• [Task to complete]: Using the data that follows, return exactly the lines from the one that contains "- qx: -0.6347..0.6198" through the one that contains "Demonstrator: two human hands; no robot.", ends included.

══ Information given

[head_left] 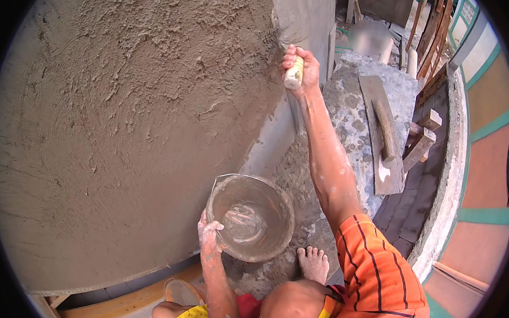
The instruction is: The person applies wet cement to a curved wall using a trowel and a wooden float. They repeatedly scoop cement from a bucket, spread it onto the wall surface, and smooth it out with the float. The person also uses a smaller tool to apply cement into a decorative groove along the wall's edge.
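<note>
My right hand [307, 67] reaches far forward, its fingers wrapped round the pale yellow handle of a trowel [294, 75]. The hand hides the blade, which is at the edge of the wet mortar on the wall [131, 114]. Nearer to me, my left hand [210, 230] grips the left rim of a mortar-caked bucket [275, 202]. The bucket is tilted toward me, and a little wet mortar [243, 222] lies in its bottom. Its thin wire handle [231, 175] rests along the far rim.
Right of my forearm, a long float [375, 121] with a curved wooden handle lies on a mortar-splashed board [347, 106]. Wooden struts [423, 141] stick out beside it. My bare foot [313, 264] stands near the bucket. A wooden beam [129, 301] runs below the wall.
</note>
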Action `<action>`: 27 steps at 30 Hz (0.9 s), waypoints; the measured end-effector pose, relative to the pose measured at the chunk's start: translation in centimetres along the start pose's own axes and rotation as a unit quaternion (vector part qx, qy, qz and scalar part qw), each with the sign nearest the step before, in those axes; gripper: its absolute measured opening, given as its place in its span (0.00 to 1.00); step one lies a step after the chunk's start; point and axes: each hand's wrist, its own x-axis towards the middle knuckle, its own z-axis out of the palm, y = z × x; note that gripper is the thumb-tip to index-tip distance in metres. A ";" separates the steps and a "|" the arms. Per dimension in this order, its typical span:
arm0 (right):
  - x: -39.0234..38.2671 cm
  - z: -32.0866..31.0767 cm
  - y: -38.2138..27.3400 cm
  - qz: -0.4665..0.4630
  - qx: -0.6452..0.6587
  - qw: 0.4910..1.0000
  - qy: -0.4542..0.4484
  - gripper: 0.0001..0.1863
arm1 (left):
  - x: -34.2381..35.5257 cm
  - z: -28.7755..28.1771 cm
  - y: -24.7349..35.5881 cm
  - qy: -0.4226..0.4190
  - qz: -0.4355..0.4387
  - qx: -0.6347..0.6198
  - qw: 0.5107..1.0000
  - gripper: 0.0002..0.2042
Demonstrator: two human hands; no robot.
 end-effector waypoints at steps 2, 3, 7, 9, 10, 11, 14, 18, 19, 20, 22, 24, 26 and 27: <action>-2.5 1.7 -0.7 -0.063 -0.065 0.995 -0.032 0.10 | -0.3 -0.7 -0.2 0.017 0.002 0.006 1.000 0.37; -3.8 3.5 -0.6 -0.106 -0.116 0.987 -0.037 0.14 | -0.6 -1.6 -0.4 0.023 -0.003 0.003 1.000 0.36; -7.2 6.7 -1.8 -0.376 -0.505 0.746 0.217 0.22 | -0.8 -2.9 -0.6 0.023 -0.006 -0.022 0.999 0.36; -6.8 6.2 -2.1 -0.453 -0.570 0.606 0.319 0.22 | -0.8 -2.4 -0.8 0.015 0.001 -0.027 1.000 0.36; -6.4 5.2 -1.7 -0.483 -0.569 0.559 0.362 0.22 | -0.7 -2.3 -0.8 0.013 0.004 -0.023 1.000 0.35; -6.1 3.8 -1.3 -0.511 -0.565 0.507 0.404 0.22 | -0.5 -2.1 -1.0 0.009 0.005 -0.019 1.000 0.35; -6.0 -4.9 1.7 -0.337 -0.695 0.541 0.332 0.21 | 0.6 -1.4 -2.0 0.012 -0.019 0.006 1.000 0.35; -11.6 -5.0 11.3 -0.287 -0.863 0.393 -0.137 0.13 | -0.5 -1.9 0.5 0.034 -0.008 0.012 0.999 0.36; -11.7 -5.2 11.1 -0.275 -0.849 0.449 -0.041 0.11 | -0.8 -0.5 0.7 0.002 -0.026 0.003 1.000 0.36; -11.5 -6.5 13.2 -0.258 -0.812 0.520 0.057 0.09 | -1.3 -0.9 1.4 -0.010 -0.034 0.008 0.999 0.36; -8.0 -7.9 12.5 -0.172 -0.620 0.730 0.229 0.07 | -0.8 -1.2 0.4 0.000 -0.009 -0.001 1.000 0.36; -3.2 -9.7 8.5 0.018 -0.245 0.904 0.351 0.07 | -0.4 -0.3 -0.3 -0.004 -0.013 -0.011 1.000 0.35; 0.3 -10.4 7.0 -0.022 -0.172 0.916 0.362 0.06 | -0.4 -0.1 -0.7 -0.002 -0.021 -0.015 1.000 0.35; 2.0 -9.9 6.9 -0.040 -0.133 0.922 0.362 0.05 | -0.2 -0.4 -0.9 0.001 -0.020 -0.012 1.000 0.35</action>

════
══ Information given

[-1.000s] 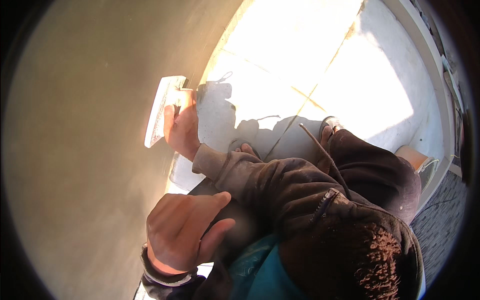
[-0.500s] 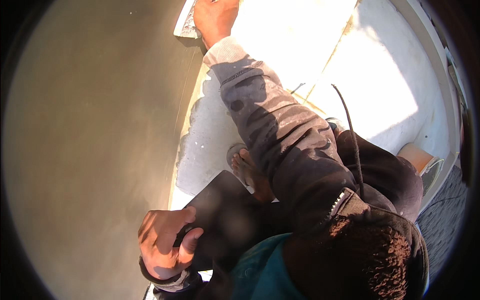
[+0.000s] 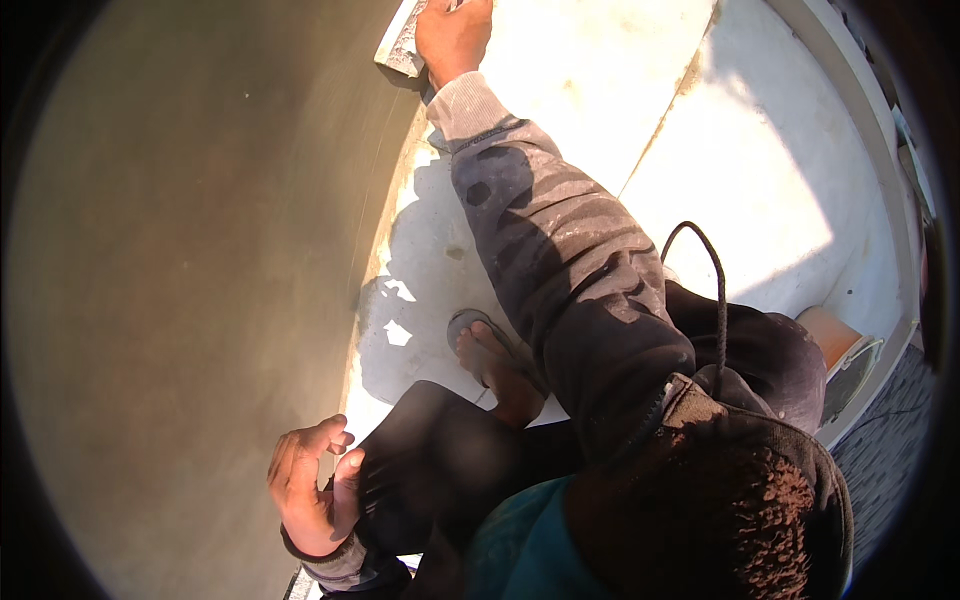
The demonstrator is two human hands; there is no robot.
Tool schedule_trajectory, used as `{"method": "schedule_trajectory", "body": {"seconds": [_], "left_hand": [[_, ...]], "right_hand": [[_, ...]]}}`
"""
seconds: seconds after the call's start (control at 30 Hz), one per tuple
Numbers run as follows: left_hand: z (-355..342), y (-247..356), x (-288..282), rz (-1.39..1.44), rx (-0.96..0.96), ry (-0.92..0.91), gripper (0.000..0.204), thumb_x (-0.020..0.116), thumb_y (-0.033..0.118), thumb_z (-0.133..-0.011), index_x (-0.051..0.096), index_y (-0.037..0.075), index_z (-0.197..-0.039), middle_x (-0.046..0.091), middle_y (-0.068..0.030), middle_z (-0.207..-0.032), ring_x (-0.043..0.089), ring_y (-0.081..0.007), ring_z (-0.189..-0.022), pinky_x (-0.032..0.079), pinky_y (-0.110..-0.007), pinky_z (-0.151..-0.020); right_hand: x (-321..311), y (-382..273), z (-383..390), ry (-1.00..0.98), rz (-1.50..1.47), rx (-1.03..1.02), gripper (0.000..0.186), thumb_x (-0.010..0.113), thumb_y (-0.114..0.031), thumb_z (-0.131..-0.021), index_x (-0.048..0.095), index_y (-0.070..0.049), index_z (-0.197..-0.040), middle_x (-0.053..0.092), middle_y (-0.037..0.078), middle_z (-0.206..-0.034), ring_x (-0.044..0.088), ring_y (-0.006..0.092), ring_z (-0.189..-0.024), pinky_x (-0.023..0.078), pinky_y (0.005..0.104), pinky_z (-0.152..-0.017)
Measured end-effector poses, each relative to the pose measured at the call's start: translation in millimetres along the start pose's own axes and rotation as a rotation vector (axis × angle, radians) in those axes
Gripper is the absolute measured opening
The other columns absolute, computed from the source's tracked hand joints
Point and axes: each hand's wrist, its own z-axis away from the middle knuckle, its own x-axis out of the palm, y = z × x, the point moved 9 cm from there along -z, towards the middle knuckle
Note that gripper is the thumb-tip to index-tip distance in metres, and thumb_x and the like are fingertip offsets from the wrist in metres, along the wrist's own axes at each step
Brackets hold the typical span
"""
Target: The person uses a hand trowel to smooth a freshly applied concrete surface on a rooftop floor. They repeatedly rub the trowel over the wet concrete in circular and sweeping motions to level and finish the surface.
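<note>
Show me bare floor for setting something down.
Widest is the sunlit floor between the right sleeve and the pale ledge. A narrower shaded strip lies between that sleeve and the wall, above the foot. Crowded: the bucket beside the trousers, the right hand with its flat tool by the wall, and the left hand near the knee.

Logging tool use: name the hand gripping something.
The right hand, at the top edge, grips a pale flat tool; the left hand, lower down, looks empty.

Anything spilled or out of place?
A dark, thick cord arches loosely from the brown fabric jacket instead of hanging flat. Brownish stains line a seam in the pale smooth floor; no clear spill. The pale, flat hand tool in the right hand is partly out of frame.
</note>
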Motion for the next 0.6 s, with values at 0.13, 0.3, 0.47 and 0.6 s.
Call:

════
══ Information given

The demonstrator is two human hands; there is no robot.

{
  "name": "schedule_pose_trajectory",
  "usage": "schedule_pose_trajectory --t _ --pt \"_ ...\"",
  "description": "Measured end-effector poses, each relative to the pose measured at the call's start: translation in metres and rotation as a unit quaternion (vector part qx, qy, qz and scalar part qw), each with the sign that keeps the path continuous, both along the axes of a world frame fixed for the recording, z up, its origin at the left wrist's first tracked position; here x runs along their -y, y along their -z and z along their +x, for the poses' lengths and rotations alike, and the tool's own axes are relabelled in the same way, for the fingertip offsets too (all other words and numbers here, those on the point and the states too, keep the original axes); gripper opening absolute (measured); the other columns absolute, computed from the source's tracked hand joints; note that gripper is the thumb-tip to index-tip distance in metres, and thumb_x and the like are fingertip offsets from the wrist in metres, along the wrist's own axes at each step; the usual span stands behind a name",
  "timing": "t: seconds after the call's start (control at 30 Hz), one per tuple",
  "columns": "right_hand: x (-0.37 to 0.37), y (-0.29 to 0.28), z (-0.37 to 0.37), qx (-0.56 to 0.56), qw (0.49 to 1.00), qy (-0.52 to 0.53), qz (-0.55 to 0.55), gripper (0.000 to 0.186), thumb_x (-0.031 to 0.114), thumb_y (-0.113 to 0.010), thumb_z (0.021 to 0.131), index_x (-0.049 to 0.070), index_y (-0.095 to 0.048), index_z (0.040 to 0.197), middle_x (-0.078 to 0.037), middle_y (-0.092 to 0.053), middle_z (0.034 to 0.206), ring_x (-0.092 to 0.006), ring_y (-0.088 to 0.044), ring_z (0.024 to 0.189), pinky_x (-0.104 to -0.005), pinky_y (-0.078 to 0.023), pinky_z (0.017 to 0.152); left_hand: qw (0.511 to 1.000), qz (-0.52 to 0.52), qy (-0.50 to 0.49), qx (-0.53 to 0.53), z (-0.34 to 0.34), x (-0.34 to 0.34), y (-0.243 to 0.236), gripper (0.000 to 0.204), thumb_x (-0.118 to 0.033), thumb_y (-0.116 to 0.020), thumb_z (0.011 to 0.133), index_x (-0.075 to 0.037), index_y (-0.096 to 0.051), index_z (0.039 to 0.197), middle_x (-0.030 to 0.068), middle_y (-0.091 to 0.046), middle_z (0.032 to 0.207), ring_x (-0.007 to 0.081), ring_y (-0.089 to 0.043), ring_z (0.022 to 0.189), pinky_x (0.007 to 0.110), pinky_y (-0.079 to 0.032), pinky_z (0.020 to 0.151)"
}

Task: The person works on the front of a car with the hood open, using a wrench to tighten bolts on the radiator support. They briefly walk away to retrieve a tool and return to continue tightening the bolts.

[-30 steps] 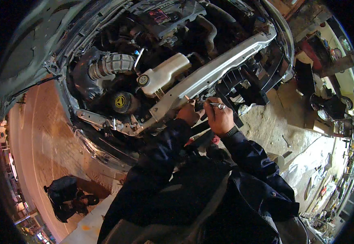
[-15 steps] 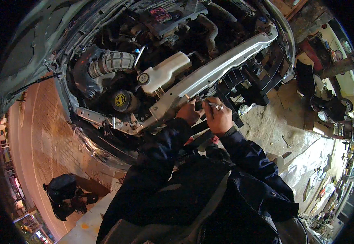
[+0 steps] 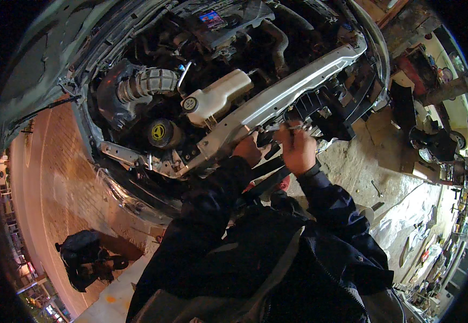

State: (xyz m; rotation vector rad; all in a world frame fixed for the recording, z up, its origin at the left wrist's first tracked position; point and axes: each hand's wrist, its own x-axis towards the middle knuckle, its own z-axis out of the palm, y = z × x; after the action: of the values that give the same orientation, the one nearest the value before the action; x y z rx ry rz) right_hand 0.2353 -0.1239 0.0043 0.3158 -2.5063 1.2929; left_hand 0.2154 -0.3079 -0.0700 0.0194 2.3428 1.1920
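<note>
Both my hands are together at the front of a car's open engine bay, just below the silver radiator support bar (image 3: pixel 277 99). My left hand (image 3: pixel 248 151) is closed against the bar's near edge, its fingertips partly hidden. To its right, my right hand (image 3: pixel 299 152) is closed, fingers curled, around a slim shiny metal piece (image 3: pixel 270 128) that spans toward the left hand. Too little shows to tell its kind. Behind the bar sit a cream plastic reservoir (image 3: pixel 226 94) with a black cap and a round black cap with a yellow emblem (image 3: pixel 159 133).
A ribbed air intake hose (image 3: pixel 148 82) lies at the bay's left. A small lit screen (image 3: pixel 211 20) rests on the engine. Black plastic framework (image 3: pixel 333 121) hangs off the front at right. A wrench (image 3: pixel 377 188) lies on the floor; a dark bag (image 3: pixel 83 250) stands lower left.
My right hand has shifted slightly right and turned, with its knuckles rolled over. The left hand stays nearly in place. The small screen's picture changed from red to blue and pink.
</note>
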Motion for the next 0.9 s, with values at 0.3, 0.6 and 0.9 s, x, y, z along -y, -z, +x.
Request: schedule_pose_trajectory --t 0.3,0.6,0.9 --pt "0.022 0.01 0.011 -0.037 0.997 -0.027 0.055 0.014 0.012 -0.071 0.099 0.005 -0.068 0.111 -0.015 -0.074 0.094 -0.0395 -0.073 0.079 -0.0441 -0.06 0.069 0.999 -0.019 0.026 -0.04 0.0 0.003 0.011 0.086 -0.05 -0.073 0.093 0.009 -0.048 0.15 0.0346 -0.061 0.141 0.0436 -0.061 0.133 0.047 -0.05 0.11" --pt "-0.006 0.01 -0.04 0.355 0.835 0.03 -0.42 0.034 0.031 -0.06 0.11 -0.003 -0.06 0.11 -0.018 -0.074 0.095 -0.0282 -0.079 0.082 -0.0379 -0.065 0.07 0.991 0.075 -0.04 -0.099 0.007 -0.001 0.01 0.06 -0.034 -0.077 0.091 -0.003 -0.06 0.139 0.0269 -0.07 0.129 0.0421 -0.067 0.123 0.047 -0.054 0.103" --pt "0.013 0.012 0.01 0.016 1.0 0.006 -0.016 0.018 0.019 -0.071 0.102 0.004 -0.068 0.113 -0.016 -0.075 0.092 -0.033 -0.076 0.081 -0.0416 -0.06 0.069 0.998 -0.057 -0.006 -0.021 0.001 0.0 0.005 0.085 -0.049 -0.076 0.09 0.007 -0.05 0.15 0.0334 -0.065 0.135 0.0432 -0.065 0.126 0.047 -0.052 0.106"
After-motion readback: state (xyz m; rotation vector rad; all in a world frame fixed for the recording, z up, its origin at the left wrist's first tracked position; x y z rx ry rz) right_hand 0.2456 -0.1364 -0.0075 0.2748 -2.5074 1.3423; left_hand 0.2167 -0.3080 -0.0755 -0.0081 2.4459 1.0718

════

• [Exercise output]:
  - qx: -0.6347..0.6198
  - qw: 0.5107..1.0000
  - gripper: 0.0002..0.2042
Demonstrator: two human hands; no robot.

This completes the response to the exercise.